## Listed entries

- - - - - - -

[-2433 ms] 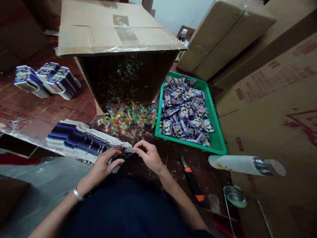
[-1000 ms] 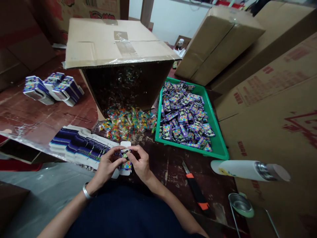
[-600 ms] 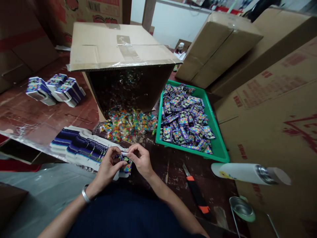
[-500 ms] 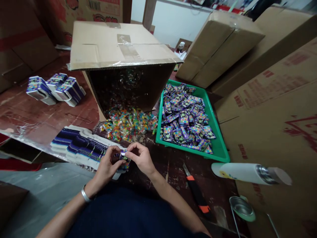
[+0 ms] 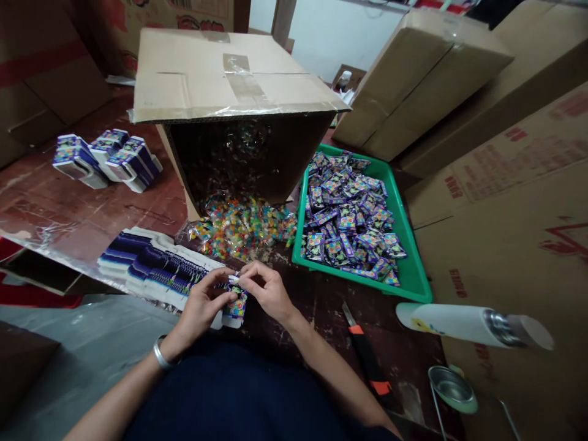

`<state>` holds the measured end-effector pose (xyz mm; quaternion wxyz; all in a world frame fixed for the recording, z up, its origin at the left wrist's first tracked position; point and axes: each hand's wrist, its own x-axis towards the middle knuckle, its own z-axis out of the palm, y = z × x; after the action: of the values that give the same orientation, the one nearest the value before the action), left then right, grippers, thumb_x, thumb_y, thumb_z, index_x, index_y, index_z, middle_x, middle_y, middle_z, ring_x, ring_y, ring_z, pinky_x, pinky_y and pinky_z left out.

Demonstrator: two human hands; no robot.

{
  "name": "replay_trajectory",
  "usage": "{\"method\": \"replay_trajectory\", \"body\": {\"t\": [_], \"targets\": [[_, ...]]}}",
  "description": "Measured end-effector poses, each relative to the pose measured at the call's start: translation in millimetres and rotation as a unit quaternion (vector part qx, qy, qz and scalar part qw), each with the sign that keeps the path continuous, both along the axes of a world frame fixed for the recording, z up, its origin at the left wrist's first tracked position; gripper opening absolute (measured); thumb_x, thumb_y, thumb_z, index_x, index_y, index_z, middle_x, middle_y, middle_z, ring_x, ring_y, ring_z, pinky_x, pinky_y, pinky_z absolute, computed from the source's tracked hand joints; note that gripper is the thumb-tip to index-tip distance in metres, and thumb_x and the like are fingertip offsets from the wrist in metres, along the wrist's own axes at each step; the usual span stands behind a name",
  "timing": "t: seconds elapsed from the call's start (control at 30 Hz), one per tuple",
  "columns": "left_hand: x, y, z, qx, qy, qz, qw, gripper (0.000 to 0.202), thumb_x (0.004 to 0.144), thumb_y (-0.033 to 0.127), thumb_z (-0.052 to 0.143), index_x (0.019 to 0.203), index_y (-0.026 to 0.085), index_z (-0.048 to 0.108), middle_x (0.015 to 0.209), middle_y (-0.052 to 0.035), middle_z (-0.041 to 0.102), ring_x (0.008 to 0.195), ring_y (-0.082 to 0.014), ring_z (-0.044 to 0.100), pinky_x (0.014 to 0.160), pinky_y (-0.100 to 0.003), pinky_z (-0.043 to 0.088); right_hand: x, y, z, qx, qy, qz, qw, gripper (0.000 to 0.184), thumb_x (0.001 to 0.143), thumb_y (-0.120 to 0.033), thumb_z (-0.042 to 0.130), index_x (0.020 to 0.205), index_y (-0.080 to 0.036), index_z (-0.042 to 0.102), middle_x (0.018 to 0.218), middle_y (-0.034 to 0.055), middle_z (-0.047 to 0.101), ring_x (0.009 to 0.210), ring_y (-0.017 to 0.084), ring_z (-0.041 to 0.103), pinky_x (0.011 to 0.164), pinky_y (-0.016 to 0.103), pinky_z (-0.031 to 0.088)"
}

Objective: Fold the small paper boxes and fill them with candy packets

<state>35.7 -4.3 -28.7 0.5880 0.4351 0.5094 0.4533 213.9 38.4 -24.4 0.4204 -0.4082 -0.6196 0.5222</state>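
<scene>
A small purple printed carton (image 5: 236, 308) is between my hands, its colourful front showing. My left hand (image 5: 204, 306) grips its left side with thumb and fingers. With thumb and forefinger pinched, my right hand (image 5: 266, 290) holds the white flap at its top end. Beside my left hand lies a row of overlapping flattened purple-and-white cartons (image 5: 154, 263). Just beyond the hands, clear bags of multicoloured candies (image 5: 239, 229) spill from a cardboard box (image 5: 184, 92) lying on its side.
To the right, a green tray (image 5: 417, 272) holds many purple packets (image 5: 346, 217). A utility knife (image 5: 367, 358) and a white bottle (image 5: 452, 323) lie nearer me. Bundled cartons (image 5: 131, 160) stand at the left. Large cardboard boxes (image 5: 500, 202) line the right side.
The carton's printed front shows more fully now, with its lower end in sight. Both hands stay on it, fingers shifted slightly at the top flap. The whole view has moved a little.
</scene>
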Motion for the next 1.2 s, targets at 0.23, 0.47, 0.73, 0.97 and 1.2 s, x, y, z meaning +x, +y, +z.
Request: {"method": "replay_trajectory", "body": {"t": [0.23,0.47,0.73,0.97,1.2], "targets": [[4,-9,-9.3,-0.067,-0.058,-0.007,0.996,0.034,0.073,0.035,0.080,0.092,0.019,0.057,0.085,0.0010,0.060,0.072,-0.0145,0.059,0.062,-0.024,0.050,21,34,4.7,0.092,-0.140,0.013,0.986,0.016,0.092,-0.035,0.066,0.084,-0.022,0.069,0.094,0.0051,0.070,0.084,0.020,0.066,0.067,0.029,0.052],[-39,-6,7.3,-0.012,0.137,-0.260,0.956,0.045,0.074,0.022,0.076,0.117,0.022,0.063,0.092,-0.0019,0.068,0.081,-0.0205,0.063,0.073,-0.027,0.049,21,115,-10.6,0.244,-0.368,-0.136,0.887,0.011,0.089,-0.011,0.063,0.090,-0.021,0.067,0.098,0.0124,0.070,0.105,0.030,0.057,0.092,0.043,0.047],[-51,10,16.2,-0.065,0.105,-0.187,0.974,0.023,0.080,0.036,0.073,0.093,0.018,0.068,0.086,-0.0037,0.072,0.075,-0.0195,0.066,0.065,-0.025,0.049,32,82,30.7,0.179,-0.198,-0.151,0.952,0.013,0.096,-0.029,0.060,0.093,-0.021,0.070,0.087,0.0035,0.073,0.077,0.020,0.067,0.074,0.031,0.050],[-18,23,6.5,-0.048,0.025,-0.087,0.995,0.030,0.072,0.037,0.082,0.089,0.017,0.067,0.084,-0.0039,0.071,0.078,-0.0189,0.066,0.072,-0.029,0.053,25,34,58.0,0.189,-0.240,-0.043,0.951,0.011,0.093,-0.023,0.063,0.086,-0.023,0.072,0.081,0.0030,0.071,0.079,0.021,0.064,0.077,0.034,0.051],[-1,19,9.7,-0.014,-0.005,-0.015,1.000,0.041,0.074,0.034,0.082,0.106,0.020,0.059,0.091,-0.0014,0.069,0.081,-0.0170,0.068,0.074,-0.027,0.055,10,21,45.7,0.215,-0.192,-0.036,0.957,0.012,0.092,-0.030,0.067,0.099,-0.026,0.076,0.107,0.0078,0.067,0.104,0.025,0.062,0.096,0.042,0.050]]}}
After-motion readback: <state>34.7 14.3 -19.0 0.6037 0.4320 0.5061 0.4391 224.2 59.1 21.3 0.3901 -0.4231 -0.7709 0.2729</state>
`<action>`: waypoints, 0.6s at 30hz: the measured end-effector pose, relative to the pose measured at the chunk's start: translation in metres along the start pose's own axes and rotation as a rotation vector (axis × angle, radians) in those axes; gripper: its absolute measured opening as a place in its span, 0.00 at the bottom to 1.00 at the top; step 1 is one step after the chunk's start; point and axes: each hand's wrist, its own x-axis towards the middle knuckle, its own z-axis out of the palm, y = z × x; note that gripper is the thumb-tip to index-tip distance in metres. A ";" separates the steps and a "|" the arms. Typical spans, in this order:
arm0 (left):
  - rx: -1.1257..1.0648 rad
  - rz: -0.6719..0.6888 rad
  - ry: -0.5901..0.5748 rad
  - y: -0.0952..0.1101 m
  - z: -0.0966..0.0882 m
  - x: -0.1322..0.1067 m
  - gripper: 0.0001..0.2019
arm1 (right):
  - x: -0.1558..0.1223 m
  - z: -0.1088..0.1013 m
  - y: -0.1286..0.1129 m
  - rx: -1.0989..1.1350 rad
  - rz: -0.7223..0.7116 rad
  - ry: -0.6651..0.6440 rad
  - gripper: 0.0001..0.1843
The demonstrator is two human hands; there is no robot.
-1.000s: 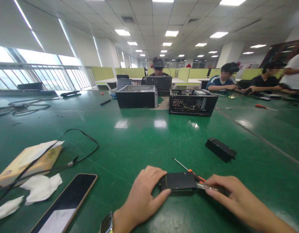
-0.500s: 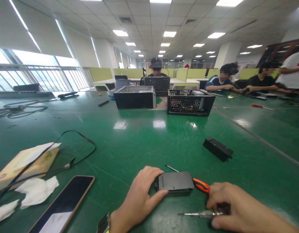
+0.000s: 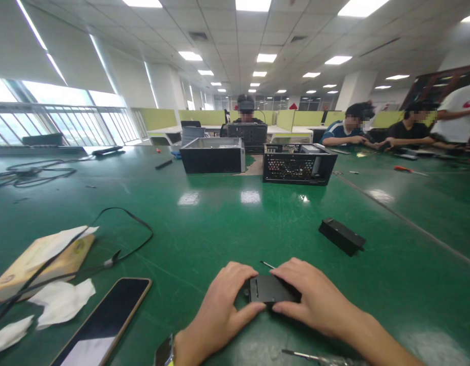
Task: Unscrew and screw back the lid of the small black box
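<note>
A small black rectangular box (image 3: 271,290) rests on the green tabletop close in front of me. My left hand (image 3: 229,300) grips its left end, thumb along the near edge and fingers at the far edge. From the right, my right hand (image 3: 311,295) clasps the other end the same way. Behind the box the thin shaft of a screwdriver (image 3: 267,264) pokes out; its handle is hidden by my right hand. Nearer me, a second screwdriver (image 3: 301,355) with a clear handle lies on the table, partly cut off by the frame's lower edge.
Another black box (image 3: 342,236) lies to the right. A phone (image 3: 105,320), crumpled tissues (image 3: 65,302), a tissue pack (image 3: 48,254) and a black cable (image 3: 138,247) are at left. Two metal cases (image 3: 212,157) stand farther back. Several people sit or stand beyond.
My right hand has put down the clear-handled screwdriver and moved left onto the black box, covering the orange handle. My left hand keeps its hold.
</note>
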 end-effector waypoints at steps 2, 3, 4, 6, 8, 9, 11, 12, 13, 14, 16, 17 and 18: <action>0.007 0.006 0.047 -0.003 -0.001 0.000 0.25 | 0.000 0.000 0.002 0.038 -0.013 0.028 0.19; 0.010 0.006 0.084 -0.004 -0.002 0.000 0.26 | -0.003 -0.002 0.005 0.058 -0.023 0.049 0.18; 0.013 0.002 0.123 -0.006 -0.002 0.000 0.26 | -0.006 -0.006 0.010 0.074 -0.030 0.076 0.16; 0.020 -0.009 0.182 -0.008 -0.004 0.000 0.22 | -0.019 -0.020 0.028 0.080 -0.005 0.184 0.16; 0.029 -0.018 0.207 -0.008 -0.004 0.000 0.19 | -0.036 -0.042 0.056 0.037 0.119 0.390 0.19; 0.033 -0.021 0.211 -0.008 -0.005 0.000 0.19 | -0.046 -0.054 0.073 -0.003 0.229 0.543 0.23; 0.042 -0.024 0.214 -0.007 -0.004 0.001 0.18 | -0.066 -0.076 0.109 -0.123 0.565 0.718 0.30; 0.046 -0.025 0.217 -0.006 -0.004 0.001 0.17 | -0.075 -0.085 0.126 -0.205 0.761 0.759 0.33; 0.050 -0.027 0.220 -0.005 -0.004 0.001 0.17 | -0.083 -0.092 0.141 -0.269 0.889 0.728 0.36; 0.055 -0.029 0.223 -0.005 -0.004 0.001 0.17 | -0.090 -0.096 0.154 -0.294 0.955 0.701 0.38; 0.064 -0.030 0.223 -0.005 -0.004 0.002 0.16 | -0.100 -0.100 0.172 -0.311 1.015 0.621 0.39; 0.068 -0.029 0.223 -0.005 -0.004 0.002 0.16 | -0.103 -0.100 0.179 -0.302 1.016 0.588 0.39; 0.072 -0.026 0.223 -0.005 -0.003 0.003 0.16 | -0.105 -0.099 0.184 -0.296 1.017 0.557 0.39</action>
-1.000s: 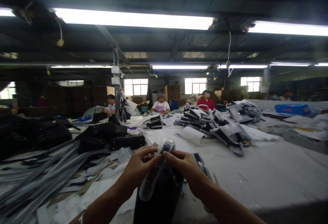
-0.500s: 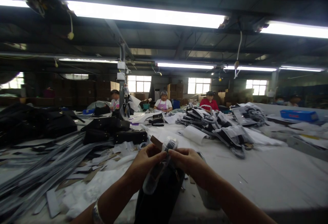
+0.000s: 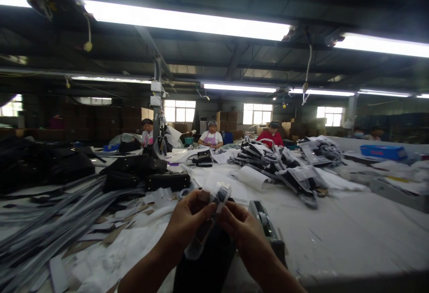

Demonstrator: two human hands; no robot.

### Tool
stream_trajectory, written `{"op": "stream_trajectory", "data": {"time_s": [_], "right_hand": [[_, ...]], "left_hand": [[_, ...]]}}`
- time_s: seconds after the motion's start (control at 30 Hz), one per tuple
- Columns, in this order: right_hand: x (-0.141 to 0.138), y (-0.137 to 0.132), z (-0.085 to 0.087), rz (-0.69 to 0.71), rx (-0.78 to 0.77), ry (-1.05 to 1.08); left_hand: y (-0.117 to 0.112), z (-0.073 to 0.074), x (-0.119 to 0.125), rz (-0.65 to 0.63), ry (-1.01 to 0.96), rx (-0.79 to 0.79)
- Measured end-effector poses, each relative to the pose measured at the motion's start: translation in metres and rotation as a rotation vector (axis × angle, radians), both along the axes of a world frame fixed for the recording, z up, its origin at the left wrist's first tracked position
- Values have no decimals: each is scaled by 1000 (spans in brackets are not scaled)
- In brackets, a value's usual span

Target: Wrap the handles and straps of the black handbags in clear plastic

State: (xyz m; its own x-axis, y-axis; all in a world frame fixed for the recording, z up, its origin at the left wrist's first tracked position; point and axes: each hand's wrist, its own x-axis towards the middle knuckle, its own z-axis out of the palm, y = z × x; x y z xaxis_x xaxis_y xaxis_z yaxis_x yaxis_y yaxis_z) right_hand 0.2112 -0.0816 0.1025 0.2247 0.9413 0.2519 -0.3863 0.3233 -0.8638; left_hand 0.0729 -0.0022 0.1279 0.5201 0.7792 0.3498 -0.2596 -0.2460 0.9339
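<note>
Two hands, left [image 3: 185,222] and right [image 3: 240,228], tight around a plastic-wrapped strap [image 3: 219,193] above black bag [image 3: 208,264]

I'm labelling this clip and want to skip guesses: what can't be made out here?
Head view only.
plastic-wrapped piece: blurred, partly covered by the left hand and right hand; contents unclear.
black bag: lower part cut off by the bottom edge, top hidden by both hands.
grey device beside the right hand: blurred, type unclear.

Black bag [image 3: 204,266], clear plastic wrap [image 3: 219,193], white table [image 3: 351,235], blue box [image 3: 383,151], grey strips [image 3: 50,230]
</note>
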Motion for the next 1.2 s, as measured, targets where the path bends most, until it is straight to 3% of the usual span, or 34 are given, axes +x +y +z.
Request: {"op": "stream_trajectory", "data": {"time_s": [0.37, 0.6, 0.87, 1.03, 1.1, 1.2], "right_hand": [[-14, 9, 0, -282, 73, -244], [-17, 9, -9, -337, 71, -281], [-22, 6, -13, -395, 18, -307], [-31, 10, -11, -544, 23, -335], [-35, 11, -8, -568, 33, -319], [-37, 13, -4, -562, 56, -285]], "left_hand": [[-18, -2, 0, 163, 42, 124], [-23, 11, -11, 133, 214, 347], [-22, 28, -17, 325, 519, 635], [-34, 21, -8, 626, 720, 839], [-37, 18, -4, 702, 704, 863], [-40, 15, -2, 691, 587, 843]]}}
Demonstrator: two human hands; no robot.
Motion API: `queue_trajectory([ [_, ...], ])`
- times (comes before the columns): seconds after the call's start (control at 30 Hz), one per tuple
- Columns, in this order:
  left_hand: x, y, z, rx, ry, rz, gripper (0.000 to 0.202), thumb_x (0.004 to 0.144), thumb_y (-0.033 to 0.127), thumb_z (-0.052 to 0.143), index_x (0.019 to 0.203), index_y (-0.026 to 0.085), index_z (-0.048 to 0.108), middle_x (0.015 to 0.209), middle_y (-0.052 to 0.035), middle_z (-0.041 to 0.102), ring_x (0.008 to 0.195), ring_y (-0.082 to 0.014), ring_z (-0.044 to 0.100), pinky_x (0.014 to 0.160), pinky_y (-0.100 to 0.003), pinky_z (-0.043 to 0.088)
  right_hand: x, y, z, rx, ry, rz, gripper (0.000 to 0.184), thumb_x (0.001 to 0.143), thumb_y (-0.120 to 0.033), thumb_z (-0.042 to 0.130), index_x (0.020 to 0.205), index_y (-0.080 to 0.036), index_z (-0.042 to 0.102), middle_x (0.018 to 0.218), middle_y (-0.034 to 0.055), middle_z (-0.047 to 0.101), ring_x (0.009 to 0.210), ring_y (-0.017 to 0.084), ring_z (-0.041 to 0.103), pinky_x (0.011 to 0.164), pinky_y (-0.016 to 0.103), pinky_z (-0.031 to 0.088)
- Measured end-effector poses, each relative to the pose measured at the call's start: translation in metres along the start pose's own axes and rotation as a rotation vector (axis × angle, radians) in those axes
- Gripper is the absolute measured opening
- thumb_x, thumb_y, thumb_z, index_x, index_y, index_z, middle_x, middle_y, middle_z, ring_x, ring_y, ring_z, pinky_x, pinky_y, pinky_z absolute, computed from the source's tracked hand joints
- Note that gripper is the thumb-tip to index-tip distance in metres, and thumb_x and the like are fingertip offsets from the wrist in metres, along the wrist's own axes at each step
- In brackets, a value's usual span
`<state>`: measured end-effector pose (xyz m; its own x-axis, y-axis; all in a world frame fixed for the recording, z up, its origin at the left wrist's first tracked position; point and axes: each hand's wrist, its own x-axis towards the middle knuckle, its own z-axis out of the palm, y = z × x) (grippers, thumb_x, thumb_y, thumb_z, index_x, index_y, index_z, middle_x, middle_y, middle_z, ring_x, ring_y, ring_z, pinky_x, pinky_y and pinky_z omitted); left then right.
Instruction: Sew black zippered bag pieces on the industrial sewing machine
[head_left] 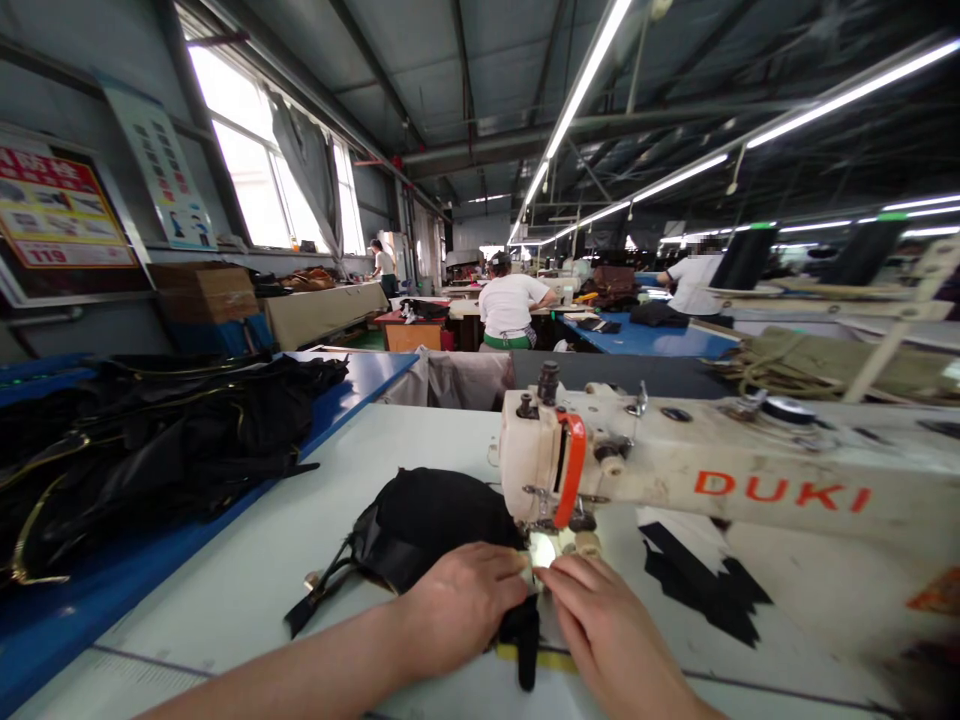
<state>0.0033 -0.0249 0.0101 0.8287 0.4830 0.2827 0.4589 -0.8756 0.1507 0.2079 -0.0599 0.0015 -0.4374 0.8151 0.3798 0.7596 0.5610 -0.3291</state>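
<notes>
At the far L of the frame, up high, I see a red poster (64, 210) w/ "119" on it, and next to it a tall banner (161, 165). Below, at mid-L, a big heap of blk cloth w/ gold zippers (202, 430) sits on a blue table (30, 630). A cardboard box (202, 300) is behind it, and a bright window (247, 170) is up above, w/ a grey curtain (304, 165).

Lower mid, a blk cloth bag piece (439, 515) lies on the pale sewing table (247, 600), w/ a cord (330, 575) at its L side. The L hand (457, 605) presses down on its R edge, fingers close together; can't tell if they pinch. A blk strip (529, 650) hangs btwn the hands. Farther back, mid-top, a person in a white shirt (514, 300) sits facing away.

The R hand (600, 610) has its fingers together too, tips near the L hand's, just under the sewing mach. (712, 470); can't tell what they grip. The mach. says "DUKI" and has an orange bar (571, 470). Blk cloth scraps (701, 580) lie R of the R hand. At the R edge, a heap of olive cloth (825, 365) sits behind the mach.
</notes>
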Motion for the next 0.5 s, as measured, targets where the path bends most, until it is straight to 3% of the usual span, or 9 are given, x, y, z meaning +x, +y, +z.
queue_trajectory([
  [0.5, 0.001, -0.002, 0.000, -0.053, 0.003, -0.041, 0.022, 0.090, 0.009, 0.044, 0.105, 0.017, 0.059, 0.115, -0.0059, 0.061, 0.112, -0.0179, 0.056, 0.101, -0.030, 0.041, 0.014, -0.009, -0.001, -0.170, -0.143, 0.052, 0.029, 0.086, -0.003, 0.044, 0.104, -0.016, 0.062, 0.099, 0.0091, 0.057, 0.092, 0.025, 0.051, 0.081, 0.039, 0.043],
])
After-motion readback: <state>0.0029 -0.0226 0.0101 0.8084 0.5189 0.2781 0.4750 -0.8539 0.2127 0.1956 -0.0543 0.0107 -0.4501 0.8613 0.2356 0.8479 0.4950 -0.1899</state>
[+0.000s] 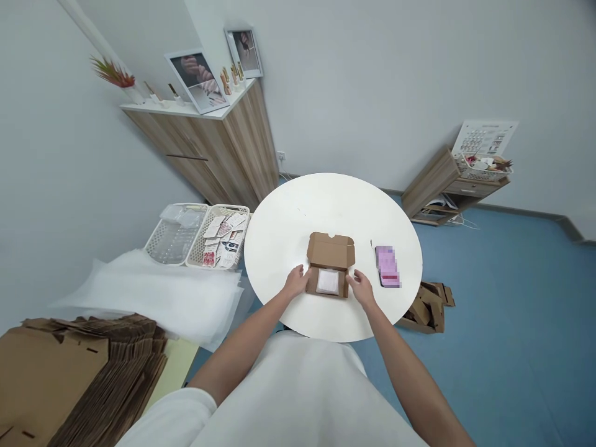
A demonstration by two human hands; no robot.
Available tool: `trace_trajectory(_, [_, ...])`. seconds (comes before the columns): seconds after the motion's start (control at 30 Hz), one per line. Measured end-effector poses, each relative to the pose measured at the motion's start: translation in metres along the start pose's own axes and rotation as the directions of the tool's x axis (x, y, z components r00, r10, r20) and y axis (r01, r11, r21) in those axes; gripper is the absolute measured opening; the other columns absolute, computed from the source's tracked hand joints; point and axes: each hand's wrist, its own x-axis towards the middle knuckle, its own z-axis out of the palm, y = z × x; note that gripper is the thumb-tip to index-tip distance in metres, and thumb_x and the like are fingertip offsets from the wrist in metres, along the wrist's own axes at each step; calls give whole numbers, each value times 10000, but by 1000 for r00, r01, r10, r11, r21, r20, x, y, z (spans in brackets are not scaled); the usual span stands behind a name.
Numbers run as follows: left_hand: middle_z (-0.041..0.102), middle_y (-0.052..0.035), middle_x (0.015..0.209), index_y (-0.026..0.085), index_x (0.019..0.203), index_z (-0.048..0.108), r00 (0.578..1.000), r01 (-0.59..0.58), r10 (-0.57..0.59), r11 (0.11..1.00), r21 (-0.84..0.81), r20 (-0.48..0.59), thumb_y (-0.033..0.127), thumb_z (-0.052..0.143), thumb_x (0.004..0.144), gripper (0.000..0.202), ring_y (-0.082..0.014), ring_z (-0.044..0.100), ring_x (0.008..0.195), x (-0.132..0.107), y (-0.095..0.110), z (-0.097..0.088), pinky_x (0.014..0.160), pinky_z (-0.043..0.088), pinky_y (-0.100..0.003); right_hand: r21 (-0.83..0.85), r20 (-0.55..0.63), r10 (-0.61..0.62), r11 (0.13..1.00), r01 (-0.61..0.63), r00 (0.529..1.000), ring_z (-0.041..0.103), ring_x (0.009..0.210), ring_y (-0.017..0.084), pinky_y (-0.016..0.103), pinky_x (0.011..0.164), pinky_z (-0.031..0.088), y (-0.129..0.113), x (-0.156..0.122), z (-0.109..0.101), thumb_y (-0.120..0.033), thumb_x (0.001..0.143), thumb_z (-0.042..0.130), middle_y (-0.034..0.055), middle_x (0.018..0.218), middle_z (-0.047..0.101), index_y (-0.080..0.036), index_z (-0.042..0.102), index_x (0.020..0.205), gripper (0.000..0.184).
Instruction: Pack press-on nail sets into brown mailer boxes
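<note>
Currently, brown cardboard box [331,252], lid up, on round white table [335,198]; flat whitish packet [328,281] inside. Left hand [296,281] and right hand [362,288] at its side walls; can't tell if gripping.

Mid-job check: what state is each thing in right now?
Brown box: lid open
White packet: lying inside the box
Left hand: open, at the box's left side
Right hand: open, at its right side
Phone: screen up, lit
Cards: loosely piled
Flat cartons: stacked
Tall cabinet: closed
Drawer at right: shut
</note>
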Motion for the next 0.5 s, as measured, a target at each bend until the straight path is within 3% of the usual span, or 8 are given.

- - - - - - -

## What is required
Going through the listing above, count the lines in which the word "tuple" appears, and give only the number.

## Your solution
3